* Aim of the task
Your response should contain only the lines running from the top of the data below through the line with "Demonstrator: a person", both included. Pictures must be omitted.
[Opening Recorded information section]
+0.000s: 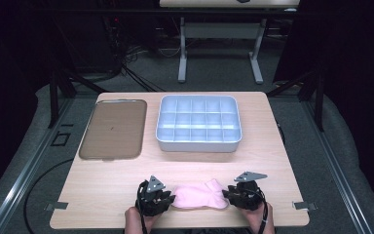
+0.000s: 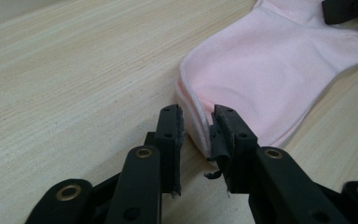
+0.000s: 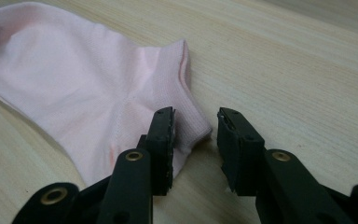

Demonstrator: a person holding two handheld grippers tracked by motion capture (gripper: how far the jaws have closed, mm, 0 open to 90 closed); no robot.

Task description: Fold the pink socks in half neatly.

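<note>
A pink ankle sock (image 1: 199,195) lies flat on the wooden table near its front edge, between my two grippers. My left gripper (image 1: 171,199) sits at the sock's left end. In the left gripper view its jaws (image 2: 198,116) stand a little apart, with the sock's (image 2: 270,65) folded edge in the gap and no pad pressing on it. My right gripper (image 1: 225,195) sits at the right end. In the right gripper view its jaws (image 3: 196,116) are apart too, and the sock's (image 3: 74,79) ribbed cuff corner lies loose between them.
A white tray with several compartments (image 1: 198,146) stands at the back middle of the table. A flat brown tray (image 1: 113,129) lies to its left. Bare wood separates them from the sock. The table's front edge runs just below both hands.
</note>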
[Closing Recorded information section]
* Task answer
+0.000s: 
+0.000s: 
+0.000s: 

Demonstrator: a person holding two handheld grippers tracked by motion capture (gripper: how far the jaws have closed, mm, 0 open to 90 closed); no robot.

Nothing further is required of this output.